He didn't realize. He knows what she is talking about (alarmed she knows this about him). He stops.

"How do you feel?" she asks.

Dark blue. 

Dark blue bruises.

Stop that.

"I don't know," she replies, sounding more sincere than she has been in days. There's no fake hope or cheerfulness here. "What's the plan? Simmons said they could give me some – stuff, to keep me calm so I don't hurt myself."

He shakes his head. The idea is too unsettling, as is Skye's willingness to go down that road. "That's not a long-term solution."

"No," Skye agrees. "It seems May's lessons haven't helped either."

She shrugs. 

Andrew's report said something about wrong tools to achieve a goal. About habits set long before Skye learned from May to push emotions down. Habits learned in childhood. It's not that easy letting go of those, they are engraved on the inside.

"I honestly don't know what to do," Coulson admits. It almost chokes him, the enormity of that confession.

She nods, hugging her knees, wincing when it hurts her hands.

Coulson can't look at her.

He needs to find a solution.

 

 

**2.**

He is about to tell her then, the whole story.

He's afraid she'll believe that's the reason he's making this personal.

(maybe; or maybe it's personal because _it's her_ ; or maybe it's cosmic intervention and fate, like Lady Sif said)

Skye leaves before he can decide.

(She has to.

It's also his fault.

It's for the better.

But it's also his fault.)

 

 

**3.**

The story is a well-known family romance. The kind you always tell in reunions, to new friends.

"It's like the universe wanted us to be together," Coulson's father always said.

Coulson doesn't remember much of him, but he remembers that quote.

Because his parents' first date was the same night a chunk of the Sputnitk IV fell on the town. They took it as a sort of cosmic blessing on their courtship and two years later Phillip was born. Because nothing much ever happens in Manitowoc, so it had to be a sign.

His mother was one of those invisible women of the era. Working in her father's grocery store and going to secretarial school at night but at twenty-three and with her younger sisters married she was beginning to settle for spinsterhood. Coulson's father entered her life like a miracle.

Skye calls him from a payphone.

"I haven't used one of these in years," she says.

It's not that long since she left and Coulson thought he was beginning to forget how her voiced sounded – or maybe he just thought he'd never hear it again. That was an absurd idea, of course, but he's an absurd person.

"Where are you?" he asks.

"Freezing my ass off, that's where I am."

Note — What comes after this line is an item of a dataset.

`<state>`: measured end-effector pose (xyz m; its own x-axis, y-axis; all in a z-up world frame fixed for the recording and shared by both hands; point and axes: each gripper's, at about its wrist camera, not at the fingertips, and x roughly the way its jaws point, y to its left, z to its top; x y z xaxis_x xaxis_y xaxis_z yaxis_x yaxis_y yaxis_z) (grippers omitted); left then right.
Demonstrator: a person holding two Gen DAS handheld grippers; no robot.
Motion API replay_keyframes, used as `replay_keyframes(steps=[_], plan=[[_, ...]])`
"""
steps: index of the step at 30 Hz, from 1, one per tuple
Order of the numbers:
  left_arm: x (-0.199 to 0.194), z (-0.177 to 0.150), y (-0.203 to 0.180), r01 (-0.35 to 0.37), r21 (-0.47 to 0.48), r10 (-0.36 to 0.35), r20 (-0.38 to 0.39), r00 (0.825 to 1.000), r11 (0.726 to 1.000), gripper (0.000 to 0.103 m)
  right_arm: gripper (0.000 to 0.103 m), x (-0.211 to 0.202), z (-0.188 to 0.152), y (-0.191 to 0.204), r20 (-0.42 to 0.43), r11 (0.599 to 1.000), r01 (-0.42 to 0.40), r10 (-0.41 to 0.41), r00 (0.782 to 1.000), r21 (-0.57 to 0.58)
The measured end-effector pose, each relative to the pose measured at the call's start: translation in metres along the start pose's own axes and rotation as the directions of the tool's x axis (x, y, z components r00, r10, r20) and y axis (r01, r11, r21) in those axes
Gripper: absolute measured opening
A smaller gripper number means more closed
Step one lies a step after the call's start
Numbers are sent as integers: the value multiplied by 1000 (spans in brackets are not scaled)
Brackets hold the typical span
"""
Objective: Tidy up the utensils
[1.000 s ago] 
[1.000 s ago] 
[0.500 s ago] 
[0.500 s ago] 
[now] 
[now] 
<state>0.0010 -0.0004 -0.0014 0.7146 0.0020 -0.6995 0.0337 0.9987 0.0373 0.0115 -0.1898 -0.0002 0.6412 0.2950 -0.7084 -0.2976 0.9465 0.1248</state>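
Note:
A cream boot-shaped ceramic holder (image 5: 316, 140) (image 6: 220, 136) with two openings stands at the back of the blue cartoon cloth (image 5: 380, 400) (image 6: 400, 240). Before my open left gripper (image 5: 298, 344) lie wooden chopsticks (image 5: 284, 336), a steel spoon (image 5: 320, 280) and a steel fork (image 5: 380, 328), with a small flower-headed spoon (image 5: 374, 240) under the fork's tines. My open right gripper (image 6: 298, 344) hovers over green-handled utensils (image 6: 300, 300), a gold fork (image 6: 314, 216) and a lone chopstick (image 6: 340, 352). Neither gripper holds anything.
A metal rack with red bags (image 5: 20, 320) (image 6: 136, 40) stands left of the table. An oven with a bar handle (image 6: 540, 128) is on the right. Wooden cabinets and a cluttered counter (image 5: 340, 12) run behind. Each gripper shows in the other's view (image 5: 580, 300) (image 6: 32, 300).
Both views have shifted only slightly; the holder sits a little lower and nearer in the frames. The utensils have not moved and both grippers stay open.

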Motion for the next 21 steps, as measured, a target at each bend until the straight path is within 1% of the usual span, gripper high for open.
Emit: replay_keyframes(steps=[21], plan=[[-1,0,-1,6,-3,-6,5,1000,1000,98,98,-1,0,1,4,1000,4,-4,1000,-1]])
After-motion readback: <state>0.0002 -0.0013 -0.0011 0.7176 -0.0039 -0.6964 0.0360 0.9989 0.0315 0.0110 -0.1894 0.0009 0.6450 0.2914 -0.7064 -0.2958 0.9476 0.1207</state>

Old Skye voice. Warm and defiant, like nothing could ever bring her down.

It sounds late there wherever she is, and Coulson tries to calculate distances based on time zones. He shouldn't do that.

"Skye."

"No, listen, I'm not telling you where I am," she says, no jokes.

"Okay."

There's a beat. He fears losing the connection. It sounds too fragile.

"I just wanted to let you know I'm okay. I'm alive and safe – I haven't hurt anyone."

"That's good."

"I just, I didn't want to worry you or anyone."

"I'll tell the team."

"Are things okay on your end?"

Coulson wonders if he should burden her with that the team is going through.

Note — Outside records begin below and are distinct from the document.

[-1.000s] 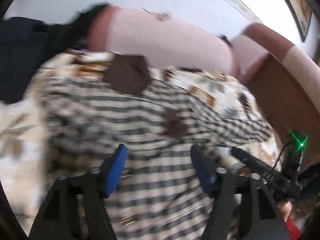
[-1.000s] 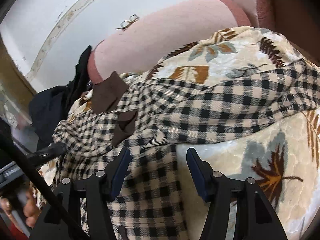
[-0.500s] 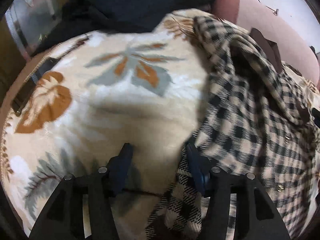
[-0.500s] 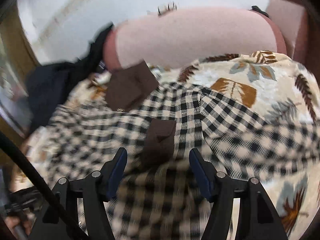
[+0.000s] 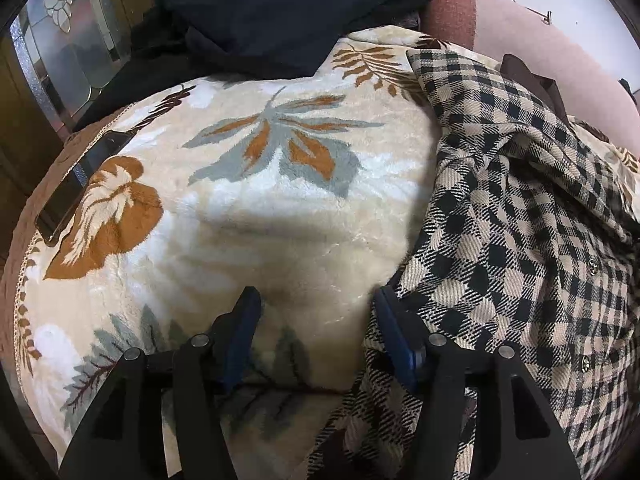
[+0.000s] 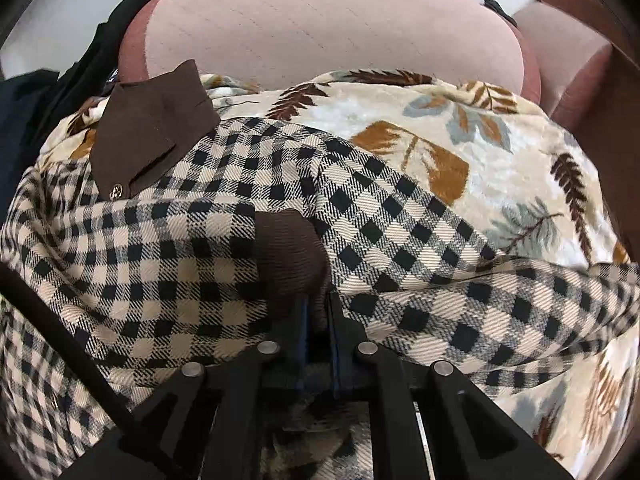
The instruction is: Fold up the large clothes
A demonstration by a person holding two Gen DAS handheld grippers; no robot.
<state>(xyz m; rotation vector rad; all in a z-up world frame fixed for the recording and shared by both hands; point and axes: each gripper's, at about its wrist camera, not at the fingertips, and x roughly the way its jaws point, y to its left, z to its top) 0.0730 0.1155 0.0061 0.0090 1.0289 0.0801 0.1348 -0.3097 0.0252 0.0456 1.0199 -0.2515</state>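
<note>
Big soft stage here: a leaf-print blanket [image 5: 280, 208] spread over a pink sofa [image 6: 320, 36], and across it sprawls the checked shirt [image 6: 168, 248], rumpled, one sleeve running off to the right in the right wrist view. It looks a thick, woven cloth, limp and fairly heavy for a shirt, so it should drape and drag rather than slip; seams, cuffs and hem edges are the sensible places to pinch. A dark garment [image 5: 260, 12] is heaped behind the blanket. Now the right gripper [image 6: 318, 308]: its jaws have just been closing and stand nearly together on the brown cuff [image 6: 288, 256]. The left gripper [image 5: 316, 320] is wide apart, holding nothing, over bare blanket with one finger against the shirt's edge.
</note>
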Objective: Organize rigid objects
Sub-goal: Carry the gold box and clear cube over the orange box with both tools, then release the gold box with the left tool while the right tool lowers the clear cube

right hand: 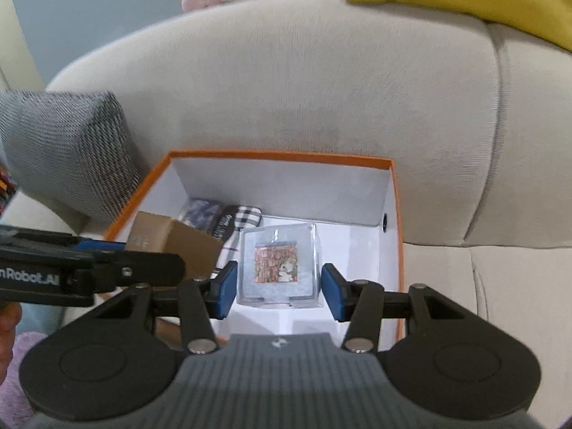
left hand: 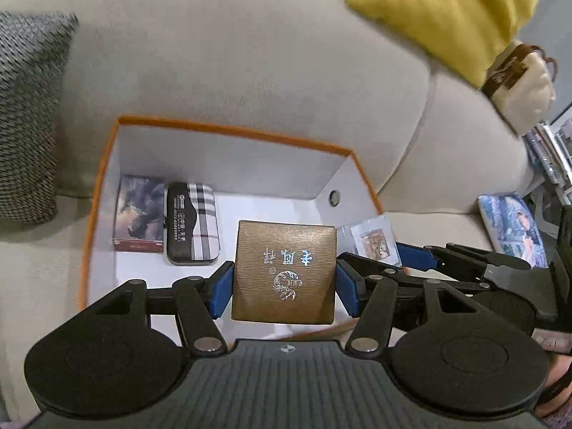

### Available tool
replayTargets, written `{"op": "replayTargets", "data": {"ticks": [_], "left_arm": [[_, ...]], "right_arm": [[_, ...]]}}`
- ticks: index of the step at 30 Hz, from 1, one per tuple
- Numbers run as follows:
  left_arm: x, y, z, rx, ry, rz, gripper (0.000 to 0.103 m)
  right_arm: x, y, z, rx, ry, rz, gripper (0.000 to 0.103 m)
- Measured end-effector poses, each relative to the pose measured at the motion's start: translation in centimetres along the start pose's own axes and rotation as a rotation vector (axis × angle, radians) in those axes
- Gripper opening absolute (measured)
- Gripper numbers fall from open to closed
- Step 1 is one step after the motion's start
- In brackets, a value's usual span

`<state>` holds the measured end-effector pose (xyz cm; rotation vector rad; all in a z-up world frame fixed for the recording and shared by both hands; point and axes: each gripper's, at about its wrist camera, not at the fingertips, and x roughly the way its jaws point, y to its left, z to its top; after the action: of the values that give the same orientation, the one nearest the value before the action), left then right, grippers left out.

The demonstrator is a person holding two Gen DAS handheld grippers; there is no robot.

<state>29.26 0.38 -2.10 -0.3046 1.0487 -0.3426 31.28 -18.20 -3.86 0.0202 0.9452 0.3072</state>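
Two loads over the orange box (left hand: 228,132) on the sofa: left gripper (left hand: 284,282) clamped on a bronze box (left hand: 284,268), right gripper (right hand: 279,286) clamped on a clear cube (right hand: 279,261); open floor lies directly below, card pack (left hand: 137,212) and plaid case (left hand: 191,223) at back-left.

Yellow cushion (left hand: 443,10) cut off at top edge, blurred. Brown box (right hand: 171,243) partly hidden behind the left tongs (right hand: 107,268). Card box (right hand: 200,211) and plaid case (right hand: 243,214) mostly hidden behind it; print unreadable.
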Motion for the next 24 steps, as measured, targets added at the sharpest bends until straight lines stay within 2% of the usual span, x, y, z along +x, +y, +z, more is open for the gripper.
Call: {"op": "replayTargets", "data": {"ticks": [5,11,18,24], "left_arm": [[3.6,1.9,1.6,-0.051,0.065,-0.007,0.068],[7.1,3.7,4.5,-0.102,0.118,0.001,0.068],[10.7,3.1,7.6,-0.072,0.144,0.01,0.068],[13.6,2.8,8.9,-0.055,0.157,0.093,0.068]], "right_arm": [[3.6,-0.9,0.6,-0.014,0.058,-0.023,0.052],[5.8,-1.8,1.0,-0.045,0.08,-0.032,0.052],[7.7,-2.6,1.4,-0.059,0.098,-0.03,0.052],[8.7,-2.5,2.1,-0.09,0.094,-0.049,0.052]]}}
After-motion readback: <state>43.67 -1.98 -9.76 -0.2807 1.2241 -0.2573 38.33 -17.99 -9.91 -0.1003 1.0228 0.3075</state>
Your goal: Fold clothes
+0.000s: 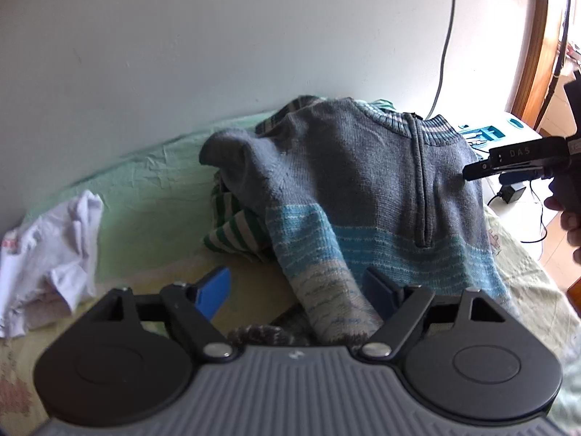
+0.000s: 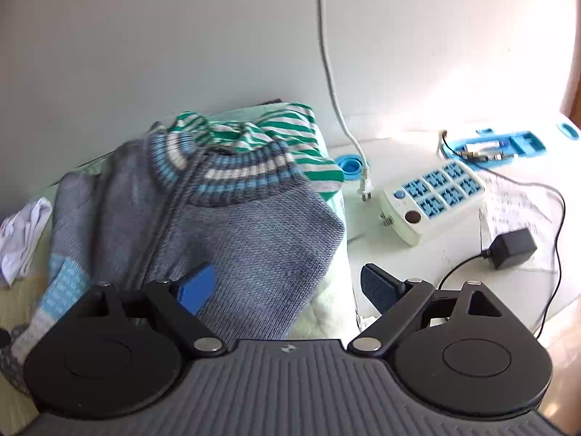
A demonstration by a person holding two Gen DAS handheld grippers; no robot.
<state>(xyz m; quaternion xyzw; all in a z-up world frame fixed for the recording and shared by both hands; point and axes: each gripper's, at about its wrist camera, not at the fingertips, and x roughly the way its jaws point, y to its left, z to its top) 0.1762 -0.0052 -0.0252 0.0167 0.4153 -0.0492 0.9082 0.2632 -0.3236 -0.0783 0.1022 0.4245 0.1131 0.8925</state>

His whole world is falling apart, and he just wants to hear her voice.

"We're managing."

"Good."

There's a beat. Coulson wants to apologize for how things ended up between them. For not being able to find a solution.

He hasn't, so far. Apologized. He's not one for that. 

"Have you found what you were looking for?" he asks her.

Another pause.

He can hear the soft humming of traffic. He imagines Skye, standing in the middle of some lost town, in the clothes he last saw her in.

"I've found some people," says. "They are helping me. In a way."

A solution.

Something he could never found.

Not then, not now.

"Coulson, are you still there?"

"Yea – _yes_."

"Coulson, listen to me."

"I am."

"I need you to stay safe," Skye says. "Okay?"

"You don't have to worry about us."

"But I do," she replies hurriedly. "Coulson..."

His world is falling apart and all he wants is to hear her say his name.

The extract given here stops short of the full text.